Padahal aku ini lulusan Sastra Indonesia. Laptop kubuka bukan buat ngoding, tapi buat nulis puisi rindu. Background-ku jelas bukan Python atau Java, melainkan PUEBI dan Sapardi. Ironisnya, semakin rajin aku apply, semakin sadar kalau lowongan kerja buat jurusan kayakku itu mirip gerhana-langka, cepat hilang, dan kalau pun ada, persaingannya bisa bikin nangis di pojokan.

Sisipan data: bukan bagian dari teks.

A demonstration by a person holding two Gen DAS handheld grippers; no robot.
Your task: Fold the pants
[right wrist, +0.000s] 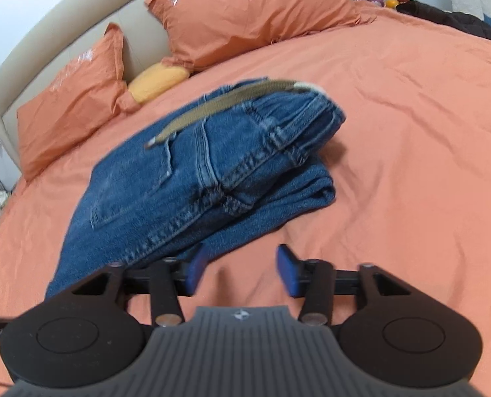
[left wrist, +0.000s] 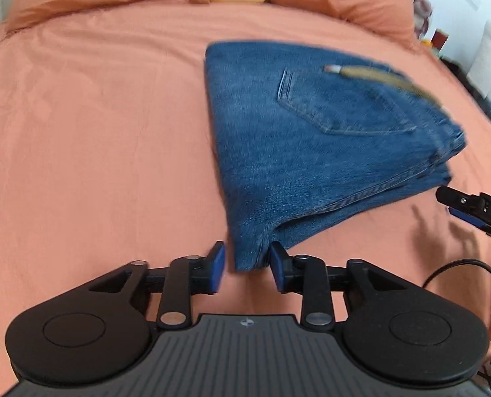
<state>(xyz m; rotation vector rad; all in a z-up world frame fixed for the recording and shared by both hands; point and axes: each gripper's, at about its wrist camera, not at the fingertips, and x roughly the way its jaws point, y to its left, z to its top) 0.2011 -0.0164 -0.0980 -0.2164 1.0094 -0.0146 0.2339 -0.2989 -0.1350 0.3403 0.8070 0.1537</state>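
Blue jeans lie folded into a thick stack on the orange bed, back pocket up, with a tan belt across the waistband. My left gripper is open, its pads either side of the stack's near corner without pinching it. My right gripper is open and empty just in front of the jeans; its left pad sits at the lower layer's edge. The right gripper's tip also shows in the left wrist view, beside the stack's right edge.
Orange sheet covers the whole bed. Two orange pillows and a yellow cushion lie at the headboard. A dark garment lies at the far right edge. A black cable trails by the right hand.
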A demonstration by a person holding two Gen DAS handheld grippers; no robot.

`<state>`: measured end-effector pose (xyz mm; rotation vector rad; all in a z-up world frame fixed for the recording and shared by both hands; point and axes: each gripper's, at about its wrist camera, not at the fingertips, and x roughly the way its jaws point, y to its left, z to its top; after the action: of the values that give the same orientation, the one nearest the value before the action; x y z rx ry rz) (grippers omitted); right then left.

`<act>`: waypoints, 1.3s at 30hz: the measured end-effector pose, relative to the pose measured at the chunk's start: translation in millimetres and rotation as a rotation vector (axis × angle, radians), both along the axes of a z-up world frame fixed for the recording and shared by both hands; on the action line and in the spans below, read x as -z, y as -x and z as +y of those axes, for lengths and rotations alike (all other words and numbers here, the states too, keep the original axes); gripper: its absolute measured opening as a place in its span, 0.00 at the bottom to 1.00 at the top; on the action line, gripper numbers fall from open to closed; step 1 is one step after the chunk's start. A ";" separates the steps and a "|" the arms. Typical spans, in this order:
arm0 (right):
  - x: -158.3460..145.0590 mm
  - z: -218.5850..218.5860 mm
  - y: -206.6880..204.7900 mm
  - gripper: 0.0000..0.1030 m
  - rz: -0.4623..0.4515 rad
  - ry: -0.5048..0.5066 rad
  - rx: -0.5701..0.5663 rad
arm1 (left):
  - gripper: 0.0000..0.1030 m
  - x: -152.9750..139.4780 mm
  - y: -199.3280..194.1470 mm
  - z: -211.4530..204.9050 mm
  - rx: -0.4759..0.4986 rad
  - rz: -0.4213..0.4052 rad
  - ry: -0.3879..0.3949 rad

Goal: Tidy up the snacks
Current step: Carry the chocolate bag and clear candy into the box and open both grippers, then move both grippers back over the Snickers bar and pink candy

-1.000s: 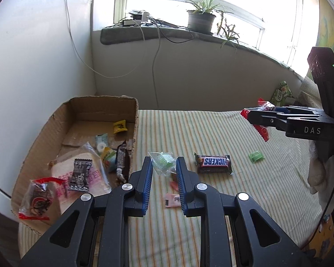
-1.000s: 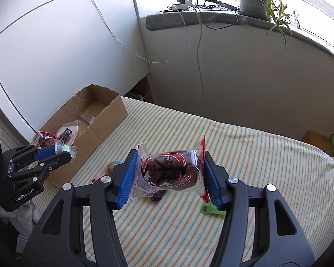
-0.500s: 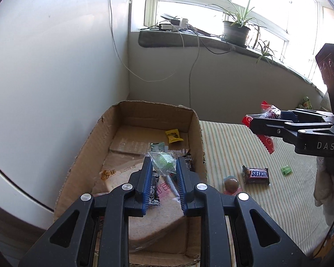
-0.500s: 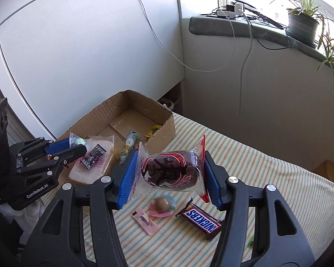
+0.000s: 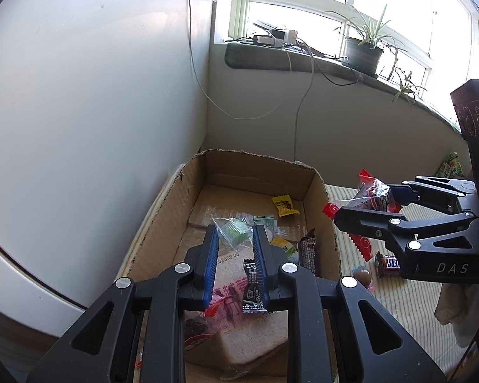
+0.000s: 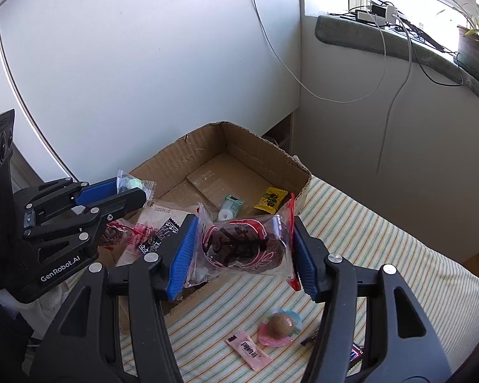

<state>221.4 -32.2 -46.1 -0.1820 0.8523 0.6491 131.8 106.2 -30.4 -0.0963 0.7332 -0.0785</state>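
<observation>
Both grippers, jaws still clamping the green candy (image 5: 234,230) and red-trimmed packet (image 6: 244,245), have reached the cardboard box (image 5: 316,188).

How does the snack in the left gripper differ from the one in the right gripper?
The green candy is small in a clear wrapper; the dark snack pack is far bulkier, with red print and red edges. The left gripper has narrow jaws; the right gripper has wide ones. Both are clamped above the cardboard box.
</observation>
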 end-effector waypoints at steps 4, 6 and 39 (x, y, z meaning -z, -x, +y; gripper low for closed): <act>5.3 9.4 0.1 0.58 0.005 0.005 -0.018 | 0.20 -0.4 -2.4 2.2 -0.009 -0.002 0.000; 8.5 12.5 0.1 0.58 0.008 0.009 -0.023 | 0.20 -1.2 -2.7 3.2 -0.012 -0.005 0.001; -10.4 -21.5 13.8 0.75 -0.071 0.020 0.011 | 0.33 -20.8 13.8 -24.2 -0.001 -0.053 -0.020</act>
<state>207.6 -53.7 -35.7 -0.2176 0.7917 0.6208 118.0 82.0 -9.6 -0.0752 0.6807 -0.0723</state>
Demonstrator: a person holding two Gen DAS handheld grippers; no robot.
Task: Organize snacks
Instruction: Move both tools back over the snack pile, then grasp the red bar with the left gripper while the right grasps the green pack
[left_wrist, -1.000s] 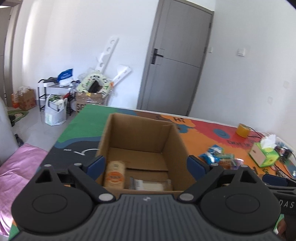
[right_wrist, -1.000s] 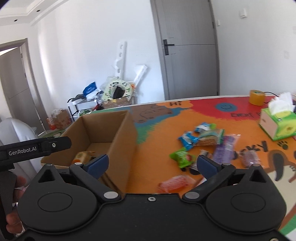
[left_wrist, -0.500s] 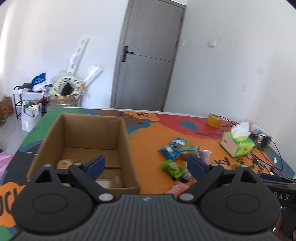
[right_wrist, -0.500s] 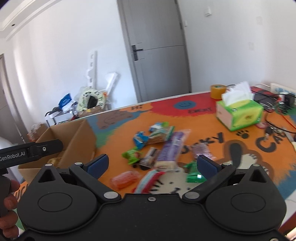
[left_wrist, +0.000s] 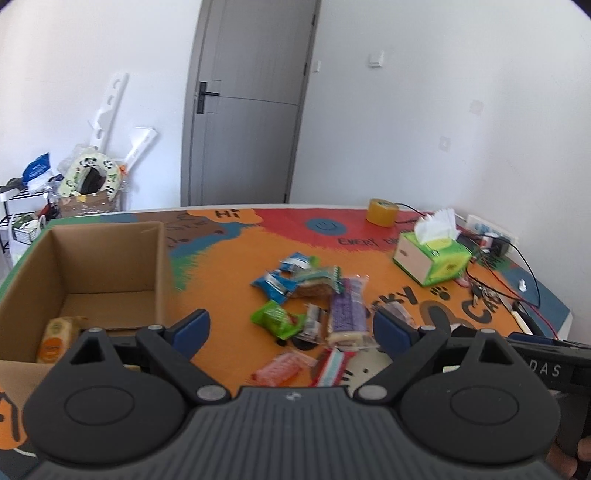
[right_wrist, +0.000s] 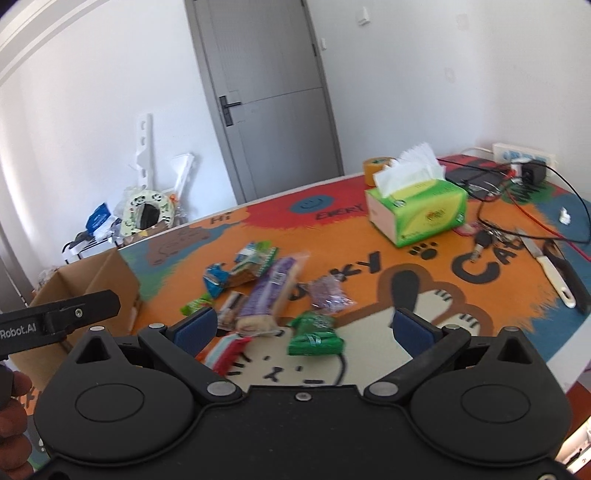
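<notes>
- Left gripper (left_wrist: 291, 326): jaws wide apart, nothing held, above the table mat (left_wrist: 229, 280).
- Right gripper (right_wrist: 303, 326): jaws wide apart, empty, above a green packet (right_wrist: 314, 334).
- Snacks (left_wrist: 314, 306) loose in a heap mid-mat, right of the cardboard box (left_wrist: 107, 266).
- One orange packet (left_wrist: 53, 339) inside the box, near corner.
- Tissue box (right_wrist: 417, 206) beyond the heap.

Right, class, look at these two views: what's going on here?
A person holds a gripper in each hand, sorting snacks on a colourful table mat. Both the left gripper and the right gripper are open and empty, above a loose pile of snack packets. The cardboard box to the left already holds a yellow-orange packet. A green tissue box stands further back; most snacks are not yet boxed.
</notes>
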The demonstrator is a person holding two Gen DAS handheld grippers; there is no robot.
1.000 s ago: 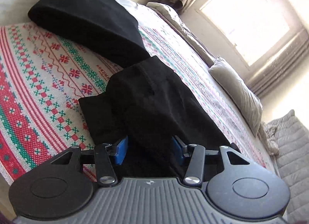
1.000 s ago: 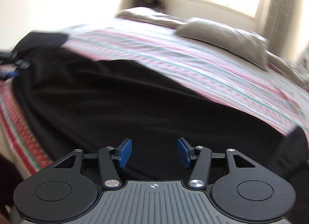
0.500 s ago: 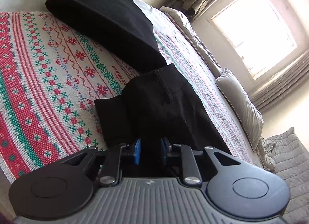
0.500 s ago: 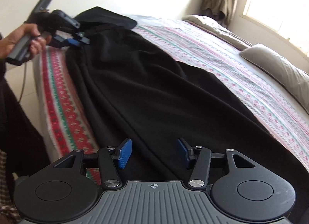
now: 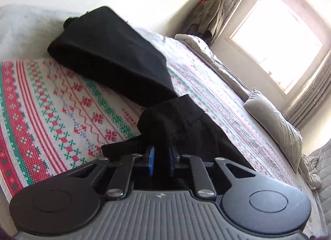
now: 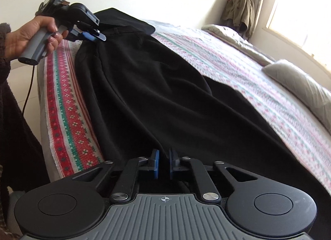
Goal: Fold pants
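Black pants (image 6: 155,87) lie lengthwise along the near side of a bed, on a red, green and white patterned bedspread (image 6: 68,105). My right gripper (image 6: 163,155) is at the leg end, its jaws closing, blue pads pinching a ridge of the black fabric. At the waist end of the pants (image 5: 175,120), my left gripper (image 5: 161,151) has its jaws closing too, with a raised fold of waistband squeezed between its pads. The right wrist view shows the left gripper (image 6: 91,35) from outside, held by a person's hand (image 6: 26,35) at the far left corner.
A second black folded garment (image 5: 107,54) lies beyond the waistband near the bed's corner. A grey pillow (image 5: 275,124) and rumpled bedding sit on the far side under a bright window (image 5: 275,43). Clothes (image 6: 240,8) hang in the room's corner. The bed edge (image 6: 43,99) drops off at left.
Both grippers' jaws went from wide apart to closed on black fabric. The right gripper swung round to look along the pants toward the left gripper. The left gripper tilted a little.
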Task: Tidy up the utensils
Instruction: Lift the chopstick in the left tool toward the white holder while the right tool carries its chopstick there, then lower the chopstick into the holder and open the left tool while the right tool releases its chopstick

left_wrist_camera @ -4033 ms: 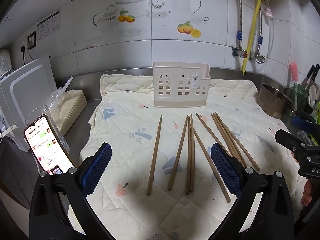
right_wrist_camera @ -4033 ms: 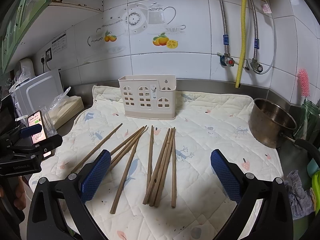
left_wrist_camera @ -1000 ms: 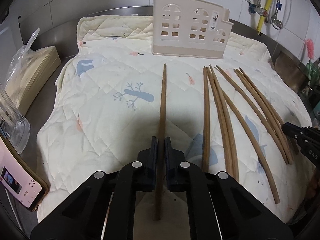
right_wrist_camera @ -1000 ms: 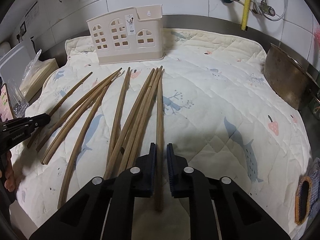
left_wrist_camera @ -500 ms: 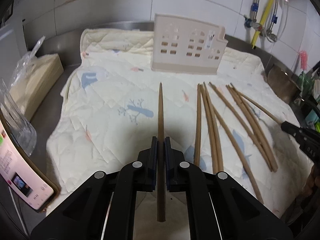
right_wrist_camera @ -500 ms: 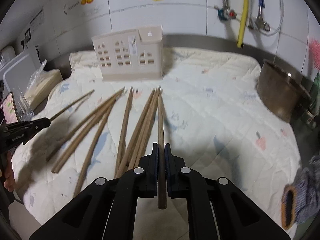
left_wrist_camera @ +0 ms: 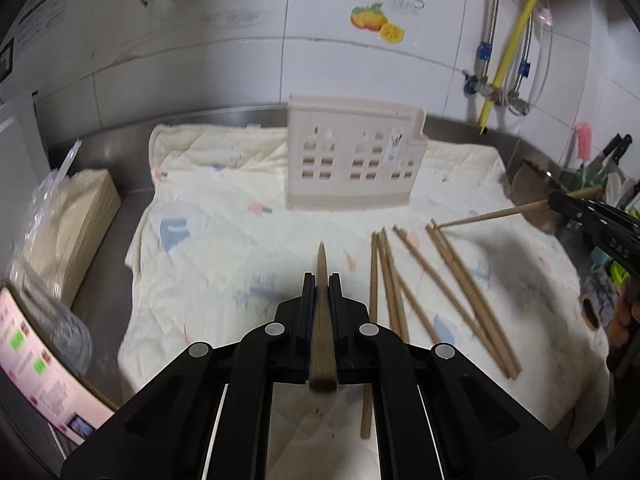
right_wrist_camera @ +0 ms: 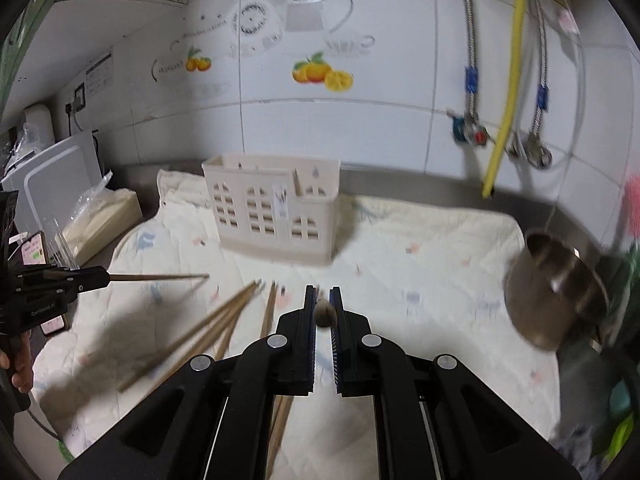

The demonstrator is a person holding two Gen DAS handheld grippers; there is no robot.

Dunia Lowongan: IT Everywhere
Ya, wajar sih kalau industri sekarang lebih doyan anak IT. Startup, e-commerce, fintech – semuanya berlomba cari coder andal. Tapi aku sering kepikiran: kalau semua perusahaan sibuk rekrut anak IT, siapa nanti yang bikin caption Instagram mereka? Masa tagline skincare harus pakai algoritma machine learning
Di titik ini, jadi fresh graduate Sastra Indonesia (dan sastra lainnya) berasa kayak minoritas. Lowongan buat content writer, editor, atau jurnalis ada sih, tapi sedikit banget dibanding banjir lowongan IT. Kadang lowongannya juga ngeselin: tulisannya “fresh graduate welcome,” tapi syaratnya “pengalaman minimal 2 tahun.” Lah, fresh graduate dari alam mana?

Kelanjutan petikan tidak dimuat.